:: WHAT YOU WILL DO ::
Each record must be reproduced exactly as it is shown.

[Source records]
----------

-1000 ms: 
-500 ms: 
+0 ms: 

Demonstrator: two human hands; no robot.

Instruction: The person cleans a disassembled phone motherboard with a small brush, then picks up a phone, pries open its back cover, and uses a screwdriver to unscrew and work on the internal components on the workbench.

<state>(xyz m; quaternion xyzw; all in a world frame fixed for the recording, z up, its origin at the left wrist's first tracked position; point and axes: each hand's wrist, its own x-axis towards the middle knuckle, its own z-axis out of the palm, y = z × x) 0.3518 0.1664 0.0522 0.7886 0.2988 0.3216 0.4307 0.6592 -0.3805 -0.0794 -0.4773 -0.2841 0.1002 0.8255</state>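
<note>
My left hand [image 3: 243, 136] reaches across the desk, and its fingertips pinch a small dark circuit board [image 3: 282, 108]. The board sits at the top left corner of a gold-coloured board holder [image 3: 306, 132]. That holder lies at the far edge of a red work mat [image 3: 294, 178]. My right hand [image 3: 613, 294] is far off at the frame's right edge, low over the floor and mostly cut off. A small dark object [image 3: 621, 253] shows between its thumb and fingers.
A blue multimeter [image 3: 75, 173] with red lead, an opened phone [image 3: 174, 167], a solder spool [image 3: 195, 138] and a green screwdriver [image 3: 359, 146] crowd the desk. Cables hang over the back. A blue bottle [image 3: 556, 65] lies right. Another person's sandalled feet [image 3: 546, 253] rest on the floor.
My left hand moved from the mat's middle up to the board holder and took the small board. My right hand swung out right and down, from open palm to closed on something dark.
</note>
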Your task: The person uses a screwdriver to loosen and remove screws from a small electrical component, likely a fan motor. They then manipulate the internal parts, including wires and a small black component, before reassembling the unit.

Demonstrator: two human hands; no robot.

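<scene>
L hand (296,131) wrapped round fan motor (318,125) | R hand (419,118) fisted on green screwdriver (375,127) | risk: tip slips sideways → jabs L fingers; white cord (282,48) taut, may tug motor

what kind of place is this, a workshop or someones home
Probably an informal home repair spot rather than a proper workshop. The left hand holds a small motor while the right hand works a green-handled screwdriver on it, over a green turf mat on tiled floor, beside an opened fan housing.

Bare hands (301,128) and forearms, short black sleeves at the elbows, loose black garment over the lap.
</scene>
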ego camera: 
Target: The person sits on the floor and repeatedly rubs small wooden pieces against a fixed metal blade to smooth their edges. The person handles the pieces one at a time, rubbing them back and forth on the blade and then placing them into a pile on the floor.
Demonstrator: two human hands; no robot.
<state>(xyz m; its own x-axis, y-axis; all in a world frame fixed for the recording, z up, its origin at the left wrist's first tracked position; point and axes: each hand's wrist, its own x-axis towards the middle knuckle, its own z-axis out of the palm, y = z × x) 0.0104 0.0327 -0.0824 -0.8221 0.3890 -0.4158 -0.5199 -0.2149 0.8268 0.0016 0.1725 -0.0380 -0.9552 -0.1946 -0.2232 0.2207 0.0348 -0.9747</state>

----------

:: PROBLEM SOLUTION ::
-1000 ms: 
-500 ms: 
+0 ms: 

Demonstrator: two human hands; no robot.

Instruction: The person cleans a disassembled phone motherboard with a small brush, then picks up a phone, pries open its back cover, and uses a screwdriver to unscrew and work on the internal components on the workbench.

<state>(xyz m; quaternion xyzw; all in a world frame fixed for the recording, z up, its origin at the left wrist's first tracked position; point and axes: each hand's wrist, its own x-axis towards the middle knuckle, its own z-axis out of the palm, y = z × x) 0.3518 0.1664 0.0522 0.7886 0.2988 0.3216 0.4307 0.6592 -0.3805 -0.0794 -0.4773 -0.2841 0.1002 0.8255</state>
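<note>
My left hand [image 3: 243, 136] reaches across the desk, and its fingertips pinch a small dark circuit board [image 3: 282, 108]. The board sits at the top left corner of a gold-coloured board holder [image 3: 306, 132]. That holder lies at the far edge of a red work mat [image 3: 294, 178]. My right hand [image 3: 613, 294] is far off at the frame's right edge, low over the floor and mostly cut off. A small dark object [image 3: 621, 253] shows between its thumb and fingers.
A blue multimeter [image 3: 75, 173] with red lead, an opened phone [image 3: 174, 167], a solder spool [image 3: 195, 138] and a green screwdriver [image 3: 359, 146] crowd the desk. Cables hang over the back. A blue bottle [image 3: 556, 65] lies right. Another person's sandalled feet [image 3: 546, 253] rest on the floor.
My left hand moved from the mat's middle up to the board holder and took the small board. My right hand swung out right and down, from open palm to closed on something dark.
</note>
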Your task: The person uses a screwdriver to loosen and remove screws from a small electrical component, likely a fan motor. They then manipulate the internal parts, including wires and a small black component, before reassembling the unit.

Demonstrator: two human hands; no robot.

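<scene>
L hand (296,131) wrapped round fan motor (318,125) | R hand (419,118) fisted on green screwdriver (375,127) | risk: tip slips sideways → jabs L fingers; white cord (282,48) taut, may tug motor

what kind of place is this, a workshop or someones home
Probably an informal home repair spot rather than a proper workshop. The left hand holds a small motor while the right hand works a green-handled screwdriver on it, over a green turf mat on tiled floor, beside an opened fan housing.

Bare hands (301,128) and forearms, short black sleeves at the elbows, loose black garment over the lap.
</scene>
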ego camera: 
Target: The person sits on the floor and repeatedly rubs small wooden pieces against a fixed metal blade to smooth their edges. The person handles the pieces one at a time, rubbing them back and forth on the blade and then placing them into a pile on the floor.
Demonstrator: two human hands; no robot.
<state>(xyz m; its own x-axis, y-axis; all in a world frame fixed for the recording, z up, its origin at the left wrist's first tracked position; point and axes: each hand's wrist, its own x-axis towards the middle knuckle, its own z-axis out of the palm, y = z × x) 0.0104 0.0327 -0.0824 -0.8221 0.3890 -0.4158 -0.5199 -0.2149 0.8268 0.0016 0.1725 -0.0380 -0.9552 -0.1946 -0.2232 0.2207 0.0348 -0.9747</state>

This exercise is now fully answered.